The DHHS Web site says of the two plans issued in 2003, "While Olmstead issues cover more than mental health, substance abuse and substance abuse services, the mental health plan and the Olmstead plan should be consistent where they overlap. "

Planning

The April 2003 plan, Serving People with Disabilities in Appropriate Settings: The North Carolina Plan-Final, identifies seven areas that are critical to development of a plan to meet Olmstead requirements.

  1. Outreach to inform potential candidates for community-based services about their options and choices (also referred to as informed choice);
  2. Assessment and identification of appropriate candidates for community placement;
  3. Development of service plans for community transition;
  4. Operation of waiting lists;
  5. Inventory of existing community-based resources and supports;
  6. Identification of needed community resources to support community integration; and
  7. Ongoing monitoring and quality assurance efforts.

For each of the seven areas, the plan sets forth short-term and longer-term actions for appropriate response to the issue area.

The plan provides illustrations of the state's activities to move individuals to the least restrictive settings. Activities cited include a reduction of the census in state psychiatric hospitals, an increase in the number of people served through Independent Living programs, a reduction in the residential census in mental retardation centers, and a rate of growth in Medicaid-funded home and community-based waiver expenditures that exceeds the growth rate in nursing home expenditures.

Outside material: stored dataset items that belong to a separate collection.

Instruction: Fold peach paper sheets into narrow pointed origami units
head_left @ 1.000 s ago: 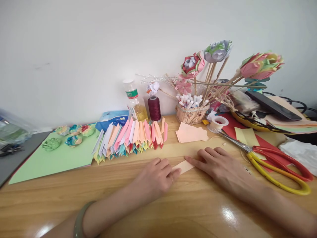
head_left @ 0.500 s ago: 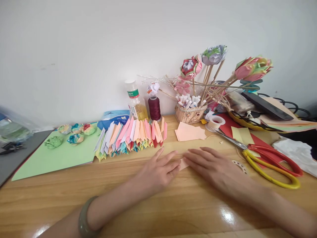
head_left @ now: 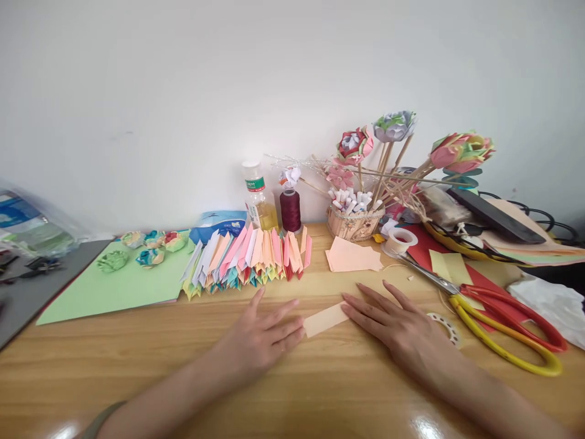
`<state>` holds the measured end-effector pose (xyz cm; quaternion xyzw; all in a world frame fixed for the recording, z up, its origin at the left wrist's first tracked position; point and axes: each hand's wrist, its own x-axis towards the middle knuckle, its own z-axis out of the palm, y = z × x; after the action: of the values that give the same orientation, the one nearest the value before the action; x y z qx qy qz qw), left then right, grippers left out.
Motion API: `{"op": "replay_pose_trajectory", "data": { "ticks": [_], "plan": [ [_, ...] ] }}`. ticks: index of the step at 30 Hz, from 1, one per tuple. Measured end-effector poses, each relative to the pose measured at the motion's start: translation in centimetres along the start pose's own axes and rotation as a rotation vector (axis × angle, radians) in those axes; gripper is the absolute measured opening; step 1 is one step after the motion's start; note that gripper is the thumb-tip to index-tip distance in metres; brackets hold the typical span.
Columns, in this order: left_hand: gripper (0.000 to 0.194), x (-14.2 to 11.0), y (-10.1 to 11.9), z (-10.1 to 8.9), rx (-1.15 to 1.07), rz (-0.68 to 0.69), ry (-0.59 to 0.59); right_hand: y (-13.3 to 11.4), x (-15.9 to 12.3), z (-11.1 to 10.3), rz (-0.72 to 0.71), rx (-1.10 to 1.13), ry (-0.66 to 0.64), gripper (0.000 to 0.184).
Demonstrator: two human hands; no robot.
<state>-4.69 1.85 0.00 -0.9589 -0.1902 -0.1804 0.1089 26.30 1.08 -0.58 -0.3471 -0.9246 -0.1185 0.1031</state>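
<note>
Here, a small folded strip of peach paper point(head_left: 325, 319) lies flat on the glossy wooden tabletop point(head_left: 137, 360), between the two hands. The left hand point(head_left: 260, 338) rests palm down with its fingers spread, fingertips at the strip's left end, gripping nothing. The right hand point(head_left: 390, 323) lies flat too, fingers splayed, its fingertips touching the strip's right end. Behind the strip sits a loose stack of peach paper sheets point(head_left: 353, 256), and left of that a row of folded pastel paper pieces point(head_left: 249, 259). Large red-and-yellow-handled scissors point(head_left: 498, 311) lie well right of the right hand, beside a roll of clear tape point(head_left: 401, 239).
</note>
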Motion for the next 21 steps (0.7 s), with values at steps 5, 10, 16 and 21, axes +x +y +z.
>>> {"op": "replay_pose_trajectory", "data": {
  "ticks": [5,10,16,21],
  "plan": [
    [0.021,-0.6,-0.1,-1.0,-0.032,-0.114,0.221,0.0,0.0,-0.6,-0.024,-0.048,0.067,0.044],
    [0.033,-0.1,0.5,-2.1,-0.25,-0.257,0.254,-0.9,1.4,-1.7,-0.081,-0.055,0.122,0.036],
    [0.041,3.3,2.8,-0.8,-0.967,-0.844,-0.071,-2.5,2.9,-1.7,0.376,0.382,0.092,0.029],
    [0.053,6.5,3.2,0.5,-1.469,-1.135,-0.063,-3.9,3.8,-2.2,0.549,0.884,0.073,0.022]
  ]
}}
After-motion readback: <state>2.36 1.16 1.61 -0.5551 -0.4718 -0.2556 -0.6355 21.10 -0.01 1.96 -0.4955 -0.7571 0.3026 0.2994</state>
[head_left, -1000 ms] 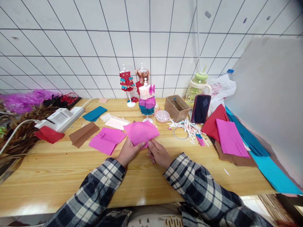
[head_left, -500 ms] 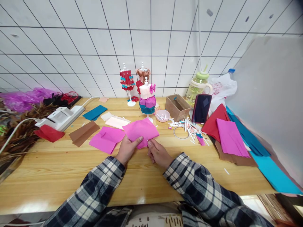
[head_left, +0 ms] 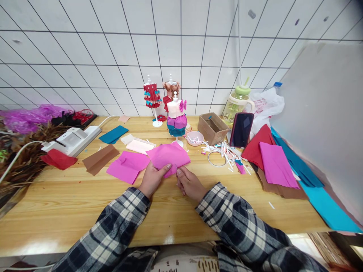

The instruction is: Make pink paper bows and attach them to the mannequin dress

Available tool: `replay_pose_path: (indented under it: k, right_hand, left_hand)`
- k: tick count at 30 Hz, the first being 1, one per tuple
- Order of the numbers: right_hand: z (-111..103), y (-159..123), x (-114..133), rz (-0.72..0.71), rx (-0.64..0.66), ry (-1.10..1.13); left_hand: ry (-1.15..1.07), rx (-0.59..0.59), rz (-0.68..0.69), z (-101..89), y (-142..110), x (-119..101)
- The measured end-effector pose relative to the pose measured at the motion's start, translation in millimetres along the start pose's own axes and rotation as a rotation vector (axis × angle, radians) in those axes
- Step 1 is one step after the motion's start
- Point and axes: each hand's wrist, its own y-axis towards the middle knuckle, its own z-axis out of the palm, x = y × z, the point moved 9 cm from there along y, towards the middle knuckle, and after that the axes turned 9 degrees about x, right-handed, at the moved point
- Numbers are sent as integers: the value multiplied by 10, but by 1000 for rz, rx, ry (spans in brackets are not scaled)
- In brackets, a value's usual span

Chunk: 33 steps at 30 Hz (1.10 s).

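A sheet of pink crepe paper point(head_left: 169, 154) is held up over the table in front of me. My left hand point(head_left: 153, 179) grips its lower left side, thumb on top and fingers behind. At the sheet's lower edge, thumb and forefinger of my right hand point(head_left: 190, 184) are pinched together on the paper; its other fingers are curled in. Whether a smaller piece is between those fingertips is too fine to see. A second pink crepe sheet point(head_left: 127, 166) lies flat to the left. Behind the held sheet stands a small white dress form point(head_left: 176, 117) dressed in pale pink, magenta and teal paper.
Two more dressed forms point(head_left: 152, 96) stand by the tiled wall. White paper strips point(head_left: 227, 151) lie around a ring, near a pink bowl point(head_left: 195, 138), cardboard box point(head_left: 213, 129) and phone point(head_left: 242, 130). Coloured crepe sheets point(head_left: 279, 164) are piled right; a power strip point(head_left: 75, 139) sits left.
Both hands stay almost where they were. The tiny white bit at my right fingertips no longer shows clearly, and the pink sheet has shifted very slightly left.
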Motion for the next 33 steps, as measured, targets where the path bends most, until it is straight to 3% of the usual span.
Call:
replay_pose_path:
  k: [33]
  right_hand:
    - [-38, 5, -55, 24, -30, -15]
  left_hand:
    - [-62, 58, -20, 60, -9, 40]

Although the plan is labeled final, its authors say that the plan "... would not be a static instrument, but rather a guide with provisions for periodic evaluation and adjustment."

The July 2003 Blueprint for Change provides an update of activities that have been accomplished and strategies that will be undertaken in the upcoming year. Among the major themes of the plan are:

  1. Including people with disabilities in decision making;
  2. Providing choice to consumers and their families;
  3. Focusing on practices that provide positive outcomes for consumers;
  4. Serving people in community settings; and
  5. Engaging in continuous quality improvement.

The plan discusses achievements during the past year, including clarification in policies for local business plans, cost modeling, provider qualifications, information systems, and training and education. A new element of the 2003 plan is an operations that plan focuses on management and leadership, finance, programmatic issues, and administration and contracts. Each of the four areas has an associated specific set of tasks.

Grants and Projects

In 2001, North Carolina received a Systems Change grant totaling $1.6 million. CMS's summary of the grant identifies its goals as 1) reducing institutional bias and 2) improving the size, stability, and quality of the state's direct care work force.